There are a few works in the literature that investigated automatic BPA [32, 33]. One notable system, presented by Gee et al. in [34], utilizes AR to enable in-situ 3D annotation of physical objects and environments. This system integrates GPS and UWB positioning technology with real-time computer vision to create a virtual incident map. Investigators can collaboratively create a scene map with the help of a centralized control component.

Another system, known as IC-CRIME [35], supports investigators in creating a detailed and interactive re-creation of a crime scene's physical space. This is achieved through a combination of laser telemetry scans, digital photographs, and user-generated annotations [35].

While systems for presenting crime scene data enhance understanding of crime events, they do not actively assist in the investigative process. To address this gap, researchers have focused on developing software tools to support the processing and analysis of crime scenes. Two widely used tools in this regard are HemoSpat1 and BackTrack2, both of which offer a graphical user interface and automate certain calculations related to BPA.However, these existing tools still have drawbacks. On-scene actions, such as manually measuring stain coordinates, drawing reference lines, and capturing images without perspective distortions, remain tedious. Additionally, substantial user input is required for tasks like indicating reference lines, delineating scales, entering stain coordinates, and guiding the semi-automatic ellipse fitting process.

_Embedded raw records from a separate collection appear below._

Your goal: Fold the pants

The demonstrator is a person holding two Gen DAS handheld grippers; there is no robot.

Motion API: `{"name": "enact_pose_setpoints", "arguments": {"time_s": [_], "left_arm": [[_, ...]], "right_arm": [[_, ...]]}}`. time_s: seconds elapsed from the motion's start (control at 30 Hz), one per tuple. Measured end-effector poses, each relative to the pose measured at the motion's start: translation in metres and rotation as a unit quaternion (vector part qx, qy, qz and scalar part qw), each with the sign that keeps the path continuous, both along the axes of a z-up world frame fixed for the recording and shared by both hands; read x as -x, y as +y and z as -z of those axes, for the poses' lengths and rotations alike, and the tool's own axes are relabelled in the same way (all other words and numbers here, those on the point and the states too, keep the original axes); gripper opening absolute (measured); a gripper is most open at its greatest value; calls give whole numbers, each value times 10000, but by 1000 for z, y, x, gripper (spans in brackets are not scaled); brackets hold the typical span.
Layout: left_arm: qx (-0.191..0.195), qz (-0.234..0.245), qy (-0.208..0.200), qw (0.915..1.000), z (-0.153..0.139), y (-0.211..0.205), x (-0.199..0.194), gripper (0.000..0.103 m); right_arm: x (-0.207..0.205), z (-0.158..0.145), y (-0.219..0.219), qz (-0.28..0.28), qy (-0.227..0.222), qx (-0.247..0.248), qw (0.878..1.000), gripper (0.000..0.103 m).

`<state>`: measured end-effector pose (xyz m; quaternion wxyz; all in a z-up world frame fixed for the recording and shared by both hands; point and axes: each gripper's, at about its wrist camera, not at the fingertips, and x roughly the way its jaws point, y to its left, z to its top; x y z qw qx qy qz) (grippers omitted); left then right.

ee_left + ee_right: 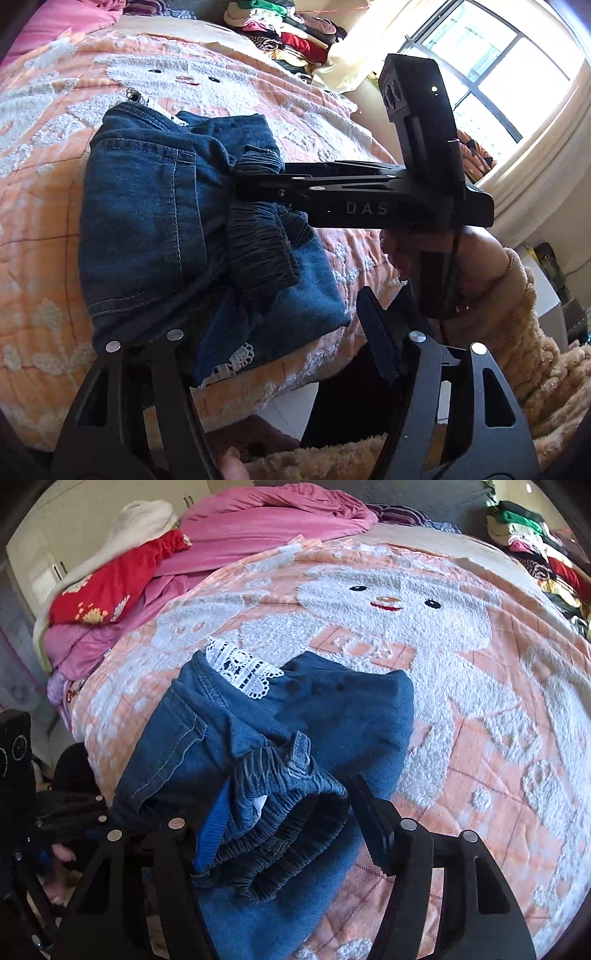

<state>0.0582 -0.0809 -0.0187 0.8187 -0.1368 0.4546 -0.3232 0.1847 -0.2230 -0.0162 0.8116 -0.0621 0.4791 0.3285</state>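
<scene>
Dark blue jeans [147,221] [351,709] with white lace trim [240,668] lie folded in a bundle on the bed. Their gathered elastic waistband [288,834] is on top at the near side. My right gripper [273,805] stands open over that waistband, which lies between its jaws without being pinched. From the left wrist view the right gripper [243,184] comes in from the right, its tips resting at the waistband [258,243]. My left gripper [277,317] is open at the bundle's near edge, its left finger against the denim and its right pad clear of it.
An orange quilt [480,738] with a white bear pattern covers the bed, whose edge runs near the left gripper. A pink duvet [258,528] and a red garment [110,590] lie at the far end. Stacked clothes [288,33] sit beside a window [498,62]. A fluffy sleeve [524,332] holds the right gripper.
</scene>
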Motion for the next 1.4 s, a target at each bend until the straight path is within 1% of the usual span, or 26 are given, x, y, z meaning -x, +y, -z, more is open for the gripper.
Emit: {"name": "enact_pose_setpoints", "arguments": {"time_s": [0.13,0.17,0.27,0.37,0.5,0.57,0.67,0.8,1.13,1.2,1.23,1.4], "left_arm": [[-49,-23,14,10000,-3,2,3,60],[-105,-47,20,9999,-5,2,5,60],[-103,-103,-33,9999,-12,7,10,60],[-209,-224,-208,9993,-23,13,17,63],[-481,-473,-352,9971,-34,25,16,64],[-625,-678,-447,9947,-38,33,13,64],[-732,-927,-451,9920,-41,43,9,66],[-1033,-1128,-595,9864,-45,48,6,67],[-1073,-1340,-581,9834,-49,61,-3,70],[-1082,-1359,-561,9832,-48,62,-5,70],[-1094,-1373,-556,9829,-48,62,-6,70],[-1173,-1425,-466,9817,-39,60,-18,70]], "right_arm": [[6,-9,4,18,-194,28,9998,64],[9,-15,2,20,-255,-77,9996,65],[16,-34,-4,89,-426,-258,9987,66],[29,-47,-12,122,-528,-446,9975,66],[46,-60,-23,181,-532,-787,9953,66],[55,-64,-26,222,-571,-863,9944,66],[67,-68,-30,285,-633,-915,9934,66],[81,-69,-28,276,-670,-932,9930,66],[99,-68,-4,30,-831,-805,9933,66],[99,-64,3,-61,-795,-742,9940,61],[99,-62,6,-108,-770,-702,9945,57],[95,-43,20,-186,-591,-483,9969,50]]}}
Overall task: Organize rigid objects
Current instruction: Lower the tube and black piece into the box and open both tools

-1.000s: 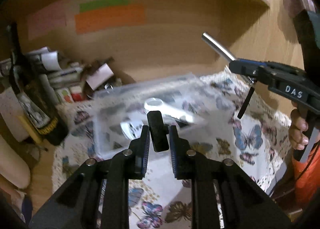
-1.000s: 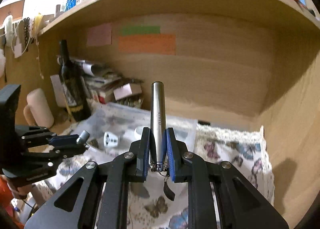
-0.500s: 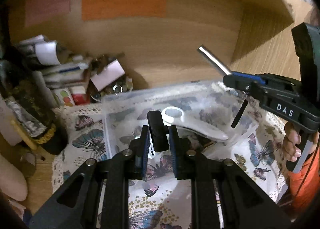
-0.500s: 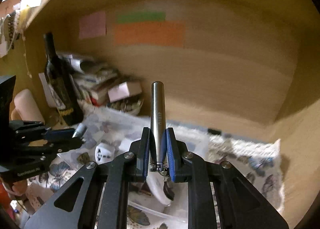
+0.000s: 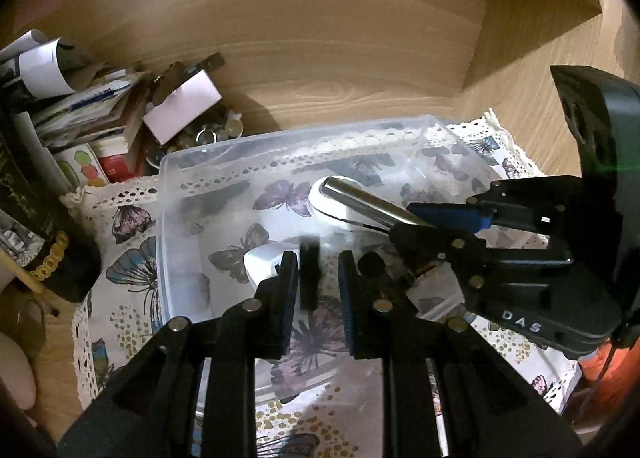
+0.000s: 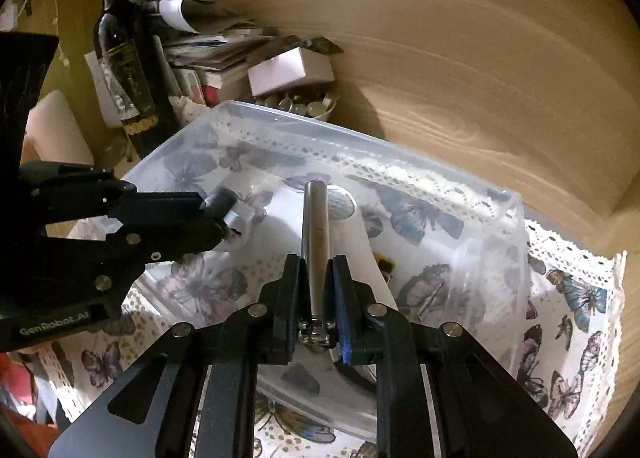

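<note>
You are holding both claws over the clear plastic bin (image 6: 400, 162), which is standing on the butterfly cloth (image 6: 576, 298) that covers the worktop.

Your right claw (image 6: 316, 290) is closed on a metal cylinder (image 6: 314, 230), gripping it near its rear end. In the right wrist view the cylinder's long axis is running from 6 o'clock up to 12 o'clock, straight out along the fingers, and its free tip is pointing toward the far wall of the bin. In the left wrist view the same cylinder (image 5: 368, 206) is lying across the bin, with the tip toward 10 o'clock. Below it a white handled object (image 5: 332, 206) is already lying in the bin.

Your left claw (image 5: 316, 278) is parted a little. A small dark cylindrical piece (image 5: 309, 274) is sitting between its fingers; it is blurred, with a gap showing on its right side, so I cannot tell whether the claw is gripping it or letting it go. A white plug adapter (image 5: 264, 262) is lying at about 10 o'clock from this claw, just beside it.

For the coming move, I judge that the bin floor is directly below both claws, so each thing only needs to go down. The right claw is the one nearer to the white handled object. Because the metal cylinder is lying over it, I think it may land on top and roll.
</note>
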Available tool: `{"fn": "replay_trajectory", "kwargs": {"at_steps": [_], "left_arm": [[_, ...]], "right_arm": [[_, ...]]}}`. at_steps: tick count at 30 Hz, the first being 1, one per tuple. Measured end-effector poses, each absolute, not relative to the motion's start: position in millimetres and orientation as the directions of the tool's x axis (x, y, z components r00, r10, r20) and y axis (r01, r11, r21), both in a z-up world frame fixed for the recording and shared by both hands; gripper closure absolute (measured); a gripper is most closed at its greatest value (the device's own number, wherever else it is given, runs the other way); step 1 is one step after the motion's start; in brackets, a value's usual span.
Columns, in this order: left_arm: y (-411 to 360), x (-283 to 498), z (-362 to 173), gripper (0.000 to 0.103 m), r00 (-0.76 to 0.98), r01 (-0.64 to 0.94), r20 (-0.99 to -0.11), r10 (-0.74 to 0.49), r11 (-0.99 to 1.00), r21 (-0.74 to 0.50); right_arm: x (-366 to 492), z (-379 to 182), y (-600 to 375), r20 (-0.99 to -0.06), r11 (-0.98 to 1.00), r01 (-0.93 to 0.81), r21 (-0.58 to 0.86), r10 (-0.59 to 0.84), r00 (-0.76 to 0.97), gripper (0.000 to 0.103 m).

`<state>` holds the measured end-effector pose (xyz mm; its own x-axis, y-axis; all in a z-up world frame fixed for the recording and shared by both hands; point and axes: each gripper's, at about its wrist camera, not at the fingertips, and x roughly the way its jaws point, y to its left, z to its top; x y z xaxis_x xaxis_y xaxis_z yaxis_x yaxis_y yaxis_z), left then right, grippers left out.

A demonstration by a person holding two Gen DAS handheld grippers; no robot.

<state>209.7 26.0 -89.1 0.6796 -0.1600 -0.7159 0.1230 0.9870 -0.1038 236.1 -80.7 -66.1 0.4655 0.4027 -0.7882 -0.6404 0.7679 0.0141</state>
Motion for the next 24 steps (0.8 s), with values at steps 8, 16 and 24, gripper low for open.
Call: {"fn": "replay_trajectory", "kwargs": {"at_steps": [8,16,24], "left_arm": [[25.9,192.1,-72.8,0.075,0.728,0.115,-0.67,-0.148,0.989,-0.094],[22.5,144.1,-30.4,0.05,0.834,0.102,-0.538,-0.121,0.993,-0.065],[15.5,85.4,1.9,0.004,0.919,0.055,-0.388,-0.068,0.998,-0.044]], "right_arm": [[213.0,-34.7,-94.3,-0.721,0.799,-0.601,-0.009,0.412,0.558,0.071],[167.2,17.7,-118.9,-0.58,0.829,-0.558,-0.036,0.437,0.687,0.047],[120.6,42.8,-145.3,-0.445,0.873,-0.488,-0.001,0.436,0.782,0.0]]}}
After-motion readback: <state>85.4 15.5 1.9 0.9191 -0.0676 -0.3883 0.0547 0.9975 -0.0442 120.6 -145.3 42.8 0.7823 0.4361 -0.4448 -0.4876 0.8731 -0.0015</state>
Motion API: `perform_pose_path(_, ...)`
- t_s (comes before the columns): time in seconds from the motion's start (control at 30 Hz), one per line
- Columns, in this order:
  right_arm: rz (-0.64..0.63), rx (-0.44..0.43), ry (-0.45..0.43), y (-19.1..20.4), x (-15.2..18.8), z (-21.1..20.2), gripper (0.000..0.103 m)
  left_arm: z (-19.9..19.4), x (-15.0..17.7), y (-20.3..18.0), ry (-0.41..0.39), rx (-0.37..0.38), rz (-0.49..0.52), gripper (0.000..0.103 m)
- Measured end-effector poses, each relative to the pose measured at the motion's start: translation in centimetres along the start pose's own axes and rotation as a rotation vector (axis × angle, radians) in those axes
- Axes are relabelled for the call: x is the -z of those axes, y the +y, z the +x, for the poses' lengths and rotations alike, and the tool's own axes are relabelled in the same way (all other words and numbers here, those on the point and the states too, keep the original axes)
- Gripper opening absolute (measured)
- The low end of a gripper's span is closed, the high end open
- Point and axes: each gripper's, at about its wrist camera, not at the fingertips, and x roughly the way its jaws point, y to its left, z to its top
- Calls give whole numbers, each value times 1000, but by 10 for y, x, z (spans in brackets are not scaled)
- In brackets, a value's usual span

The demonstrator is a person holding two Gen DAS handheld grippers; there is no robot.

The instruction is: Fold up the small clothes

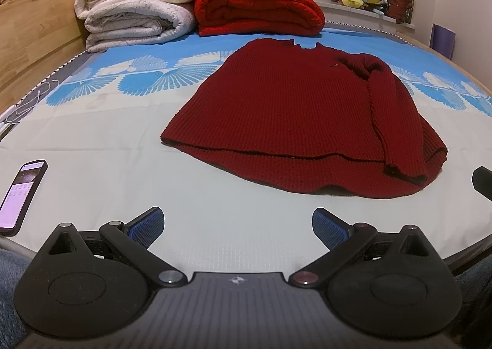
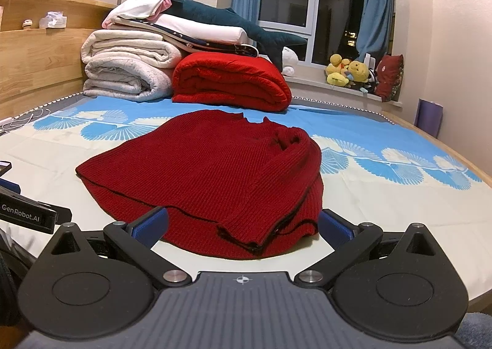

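Dark red knit sweater (image 1: 295, 115) lies mid-bed on sheet (image 1: 107, 139), right sleeve folded in | left gripper (image 1: 238, 226) released, near | right gripper (image 2: 243, 222) released, straddling hem corner

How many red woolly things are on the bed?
2. The dark red knitted sweater lies flat mid-bed, near the open right gripper. The bright red folded blanket sits behind it, beside the white folded blankets.

Sweater (image 1: 295, 109) on bed (image 1: 101, 139), before blankets (image 1: 258, 9)
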Motion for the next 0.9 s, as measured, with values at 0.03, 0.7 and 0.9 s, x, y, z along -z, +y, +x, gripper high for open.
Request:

In recent years, attempts have been made to address these drawbacks and make BPA fully automatic. One approach proposed in [36] employs computer vision techniques to analyze individual stains in a crime scene and calibrate multiple spatter images into an overhead picture with a unified coordinate frame. Although the authors claim to obtain the region of origin, no error evaluation is provided for the fully reconstructed result.

The study in [37] aims to simplify BPA calculations, particularly for inexperienced users, using a simple image processing algorithm. This approach involves a four-step process analysis: blood color identification, marker identification, major axis angle calculation, and impact angle calculation. The proposed approach achieves approximately 10% error compared to the 2% error obtained by the manual process.

Fiducial markers and digital images in an automated and virtual framework are utilized in [38]. Fiducial markers are placed within a crime scene to establish a global coordinate frame, and individual stains are analyzed using an active bloodstain shape model (ABSM). The estimated impact and glancing angles are used to approximate the stains' flight paths linearly. Experiments involving synthetic crime scenes demonstrate the potential of this approach in analyzing bloodstain spatter patterns. However, no quantitative evaluation of error is performed against ground truth data. Like the previous approaches, this work automates only certain steps of BPA and does not address the capturing of digital images.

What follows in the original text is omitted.